Apesar de trazer conceitos claros e exercícios práticos não há promessas baratas ou milagrosas no livro. Talvez por isso seja tão inspirador. Como as próprias diretrizes apontam são hábitos que devem cultivados, o que demanda tempo, esforço, intenção, mudança de postura. Como a própria Bené Brown fala “viver plenamente não é uma escolha que se faça uma só vez. É um processo. Na verdade, acredito que é a jornada de uma vida inteira.”

O medo de ser um mais um livro de autoestima raso e barato era real, mas essa expectativa não se confirmou!! O livro é maravilhoso. É uma leitura gostosa e necessária. Eu dou 10/10.
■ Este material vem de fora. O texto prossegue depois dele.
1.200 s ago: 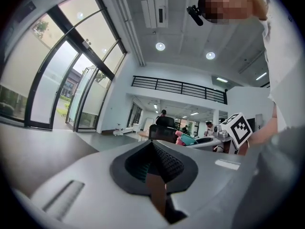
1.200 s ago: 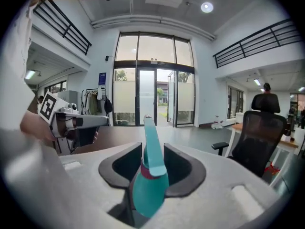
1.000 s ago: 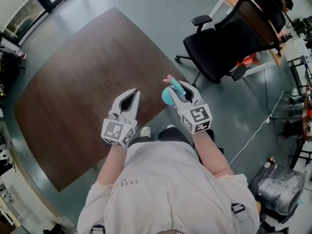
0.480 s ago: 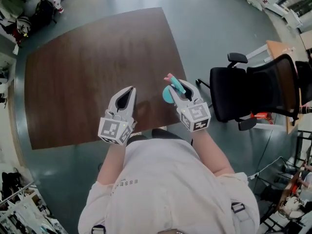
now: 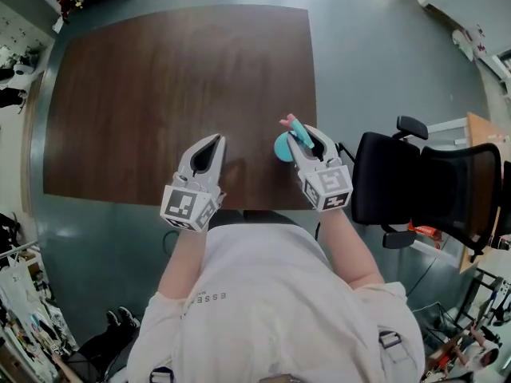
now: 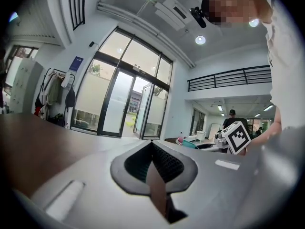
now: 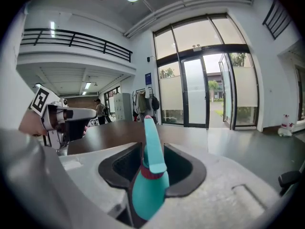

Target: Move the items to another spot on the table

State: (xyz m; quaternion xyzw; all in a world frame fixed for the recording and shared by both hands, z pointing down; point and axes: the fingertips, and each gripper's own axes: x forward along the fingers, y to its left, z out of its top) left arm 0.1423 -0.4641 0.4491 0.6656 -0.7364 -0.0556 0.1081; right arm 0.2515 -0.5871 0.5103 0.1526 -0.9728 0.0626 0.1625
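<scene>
A small teal squeeze bottle [image 5: 283, 145] with a red collar and a long pink-tipped nozzle is held in my right gripper [image 5: 302, 139], above the near right part of the brown table [image 5: 160, 78]. In the right gripper view the bottle [image 7: 148, 180] sits between the two pads, nozzle pointing away from the gripper. My left gripper [image 5: 207, 152] hovers over the table's near edge, a little left of the right one. Its jaws [image 6: 152, 147] are shut with nothing between them. No other loose item shows on the table.
A black office chair [image 5: 431, 190] stands on the grey floor just right of the table's near right corner. Clutter lies on the floor at the far left [image 5: 16, 86]. Glass doors and another person far off show in the gripper views.
The head view has swung round: the table now lies square ahead and the chair is at the right. Both grippers keep their pose before the body, the right still holding the bottle.
</scene>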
Se você ainda ficou em dúvida ou quer saber mais eu listei 6 motivos para ler “Arte da imperfeição” da Bené Brown.


6 motivos para ler “Arte da imperfeição” da Bené Brown.


1- É uma leitura fácil, prazerosa e acessível.

Linguagem clara e gostosa ler.

Bené escreve como quem conversa e o livro é recheado de histórias. Crédito total também da tradutora Lúcia Ribeiro da Silva que fez um ótimo trabalho. O livro parece ter sido escrito em português.


2- Temas que precisamos falar:

Bené Brown aborda temas como compaixão, perfeccionismo, vergonha, resiliência, gratidão, conexão, amor, medo e pertencimento de um modo profundo e simples. Uma das coisas que mais gostei é que ela não expõe os temas de uma forma genérica e não toma o senso comum como parâmetro, como se todos achássemos que as palavras têm o mesmo significado. Ela sabe que não é assim.


“Prefiro debates sobre o significado das palavras que são importantes para nós à ausência de discussão sobre elas.” Bené Brown

Também não é tocar no tema por tocar. Há um propósito. A questão é como cada uma dessas coisas ajuda ou atrapalha na busca de uma vida plena, quais são as correlações e implicações.


3- Ela sabe do que está falando.

Como eu já disse não é mais um livro sobre autoajuda com clichês e lugares comuns. Bené Brown é uma pesquisadora e traz no livro o resultado de suas pesquisas de modo consistente e transparente. Inclusive, no final da obra explica como suas pesquisas são realizadas. As referências, trabalhos consultados, obras completares estão à disposição leitor. Aliás, isso é outro ponto benéfico do livro.


4- Referências e caminhos alternativos para quem quer saber mais

Se você se interessar mais por alguns dos temas ou estudos citados, a autora aponta exatamente onde e como saber mais. Há um série de livros e sites indicados ao longo dos capítulos para quem desejar se aprofundar mais em algum dos pontos abordados.


5- Parte prática

Ao final de cada diretriz a autora apresenta o tópico RIA – Reflexão, Inspiração, Ação. Bené traz exemplos de como ela faz o próprio RIA em cada diretriz incentiva o leitor a montar o seu checklist de Reflexão, inspiração e ação. Isso traz uma dimensão positiva ao livro, pois guia o leitor para a transição entre a teoria apresentada e prática.


6- Refletir sobre a própria história

Como alguém que ama contar histórias não poderia deixar de fora esse baita motivo. A história pessoal vai fazer parte de todo o enredo do livro. Aceitar quem somos envolve aceitar e encarar a nossa história. Abraçá-la. Se você está nesse processo, esta leitura vai ajudar bastante.


Também para quem conta a história dos outros é um ponto interessante. Como nos relacionamos com a nossa história, diz muito sobre como vamos nos relacionar com as histórias dos outros. Além de ajudar a identificar como o outro lida com os temas sensíveis de sua vida como vergonha e medo, o livro trazer lições valiosas para colocar em prática no momento de gerar conexão com outras pessoas. E se há algo que pessoas que contam histórias precisam é saber gerar conexão.